DR. ALPER HASANOĞLU - alper@alperhasanoglu.com
Mutsuzum, çünkü susuyor ve hiçbir şey yapmıyorum. Bu nedenle suçluyum!
Varoluşçuluk felsefesinin en önemli düşünürlerinden biri olan Karl Jaspers iki dünya savaşı arasında Yahudi bir kıza âşık olmuş ve onunla evlenmişti. Önce psikiyatri ihtisası yapmış, ardından da Heidelberg Üniversitesi Felsefe Kürsüsü’nde felsefe çalışmaları yapmaya başlamıştı.
Bir üniversite kenti olan Heidelberg’in entelektüel ve kültürel ortamı içinde Nazizmin hızla yükselişinden neredeyse hiç etkilenmeden çalışmalarını sürdürüyordu. Gerçi varoluş felsefesinin bir diğer önemli düşünürü, Varlık ve Zaman’ın yazarı Martin Heidegger’in Freiburg Üniversitesi’ne rektör seçildikten sonra yaptığı konuşma onu ürkütmüştü ürkütmesine ama yaptığı tek şey Heidegger’e bir mektup yazarak hayal kırıklığını ifade etmek ve onunla ilişkisini kesmek oldu.
Oysa karısının erkek kardeşi uyarıp duruyordu onu.

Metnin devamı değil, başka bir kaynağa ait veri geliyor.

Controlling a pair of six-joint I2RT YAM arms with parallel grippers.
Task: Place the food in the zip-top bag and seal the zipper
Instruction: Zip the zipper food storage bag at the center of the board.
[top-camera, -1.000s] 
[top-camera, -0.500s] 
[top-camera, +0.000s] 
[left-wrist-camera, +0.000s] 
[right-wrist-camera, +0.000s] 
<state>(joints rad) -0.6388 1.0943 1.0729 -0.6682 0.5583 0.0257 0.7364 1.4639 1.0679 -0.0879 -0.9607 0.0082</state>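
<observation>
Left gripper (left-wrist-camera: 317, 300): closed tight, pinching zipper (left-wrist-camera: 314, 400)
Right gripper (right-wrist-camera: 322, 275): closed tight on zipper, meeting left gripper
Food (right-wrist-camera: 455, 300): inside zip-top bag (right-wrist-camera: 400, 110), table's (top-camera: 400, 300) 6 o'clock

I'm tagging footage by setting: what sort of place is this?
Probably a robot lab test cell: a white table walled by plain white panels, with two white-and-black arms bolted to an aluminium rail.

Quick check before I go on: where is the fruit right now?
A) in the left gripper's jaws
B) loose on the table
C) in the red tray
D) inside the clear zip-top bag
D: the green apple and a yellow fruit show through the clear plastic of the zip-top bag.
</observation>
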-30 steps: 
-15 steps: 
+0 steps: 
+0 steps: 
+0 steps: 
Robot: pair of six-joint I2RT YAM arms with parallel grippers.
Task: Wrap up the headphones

Hitler’in iktidara gelişinden çok önce Yahudilerin fırınlarda yakılacağından korktuğunu anlatıyordu Jaspers’a, akşam yemeğinden sonra dört duvarı kitaplarla kaplı çalışma odasında kahve ve konyaklarını yudumlarlarken.
Jaspers ona gereksiz yere telaşlandığını söylüyor, Alman ırkının sağduyusuna güvenmesi gerektiğini vurguluyordu. Jaspers sakindi, ta ki ders vermesi yasaklanana ve kitaplarının yeni baskılarının yapılmasına izin verilmemesine kadar.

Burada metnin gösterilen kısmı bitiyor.